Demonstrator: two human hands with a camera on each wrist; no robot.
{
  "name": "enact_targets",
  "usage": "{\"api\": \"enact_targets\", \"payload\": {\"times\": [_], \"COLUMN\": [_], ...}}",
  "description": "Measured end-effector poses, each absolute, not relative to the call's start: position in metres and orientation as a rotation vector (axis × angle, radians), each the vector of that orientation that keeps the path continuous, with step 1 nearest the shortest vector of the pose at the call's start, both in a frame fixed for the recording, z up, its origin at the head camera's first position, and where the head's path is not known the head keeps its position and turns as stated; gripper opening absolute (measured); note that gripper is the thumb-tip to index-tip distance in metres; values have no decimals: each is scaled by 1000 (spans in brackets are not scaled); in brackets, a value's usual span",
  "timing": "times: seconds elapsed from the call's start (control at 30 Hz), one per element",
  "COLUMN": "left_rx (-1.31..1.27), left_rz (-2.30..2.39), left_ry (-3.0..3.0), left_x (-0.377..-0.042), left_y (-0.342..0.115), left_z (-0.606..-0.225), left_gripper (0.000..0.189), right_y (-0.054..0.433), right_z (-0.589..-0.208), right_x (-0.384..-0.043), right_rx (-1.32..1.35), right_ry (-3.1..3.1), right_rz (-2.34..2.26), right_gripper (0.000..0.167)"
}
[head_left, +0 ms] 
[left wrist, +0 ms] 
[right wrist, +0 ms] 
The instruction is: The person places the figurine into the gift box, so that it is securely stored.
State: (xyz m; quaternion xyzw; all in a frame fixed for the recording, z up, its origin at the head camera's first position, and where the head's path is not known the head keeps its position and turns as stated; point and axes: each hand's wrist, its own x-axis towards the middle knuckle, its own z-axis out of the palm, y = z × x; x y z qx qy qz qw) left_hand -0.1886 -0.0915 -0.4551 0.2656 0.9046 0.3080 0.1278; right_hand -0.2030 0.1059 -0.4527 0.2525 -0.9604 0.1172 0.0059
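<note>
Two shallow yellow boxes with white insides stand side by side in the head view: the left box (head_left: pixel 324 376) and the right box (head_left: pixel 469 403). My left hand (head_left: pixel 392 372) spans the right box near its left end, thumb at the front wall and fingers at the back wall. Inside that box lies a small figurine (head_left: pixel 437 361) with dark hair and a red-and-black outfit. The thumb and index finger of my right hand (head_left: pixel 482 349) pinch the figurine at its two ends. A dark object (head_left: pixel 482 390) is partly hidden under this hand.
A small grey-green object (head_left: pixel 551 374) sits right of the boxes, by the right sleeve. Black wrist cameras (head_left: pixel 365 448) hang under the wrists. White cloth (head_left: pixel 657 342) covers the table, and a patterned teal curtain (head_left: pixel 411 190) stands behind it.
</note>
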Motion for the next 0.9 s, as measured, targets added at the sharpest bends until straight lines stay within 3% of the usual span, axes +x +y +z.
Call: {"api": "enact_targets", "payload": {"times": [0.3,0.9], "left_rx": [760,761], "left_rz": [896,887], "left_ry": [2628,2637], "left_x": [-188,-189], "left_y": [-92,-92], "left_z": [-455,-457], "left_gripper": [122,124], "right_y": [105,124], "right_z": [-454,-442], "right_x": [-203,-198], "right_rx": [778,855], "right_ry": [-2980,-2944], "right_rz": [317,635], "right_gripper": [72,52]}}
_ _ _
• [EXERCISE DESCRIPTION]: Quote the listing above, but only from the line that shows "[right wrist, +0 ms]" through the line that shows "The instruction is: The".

• [PROBLEM SOLUTION]:
[right wrist, +0 ms] 
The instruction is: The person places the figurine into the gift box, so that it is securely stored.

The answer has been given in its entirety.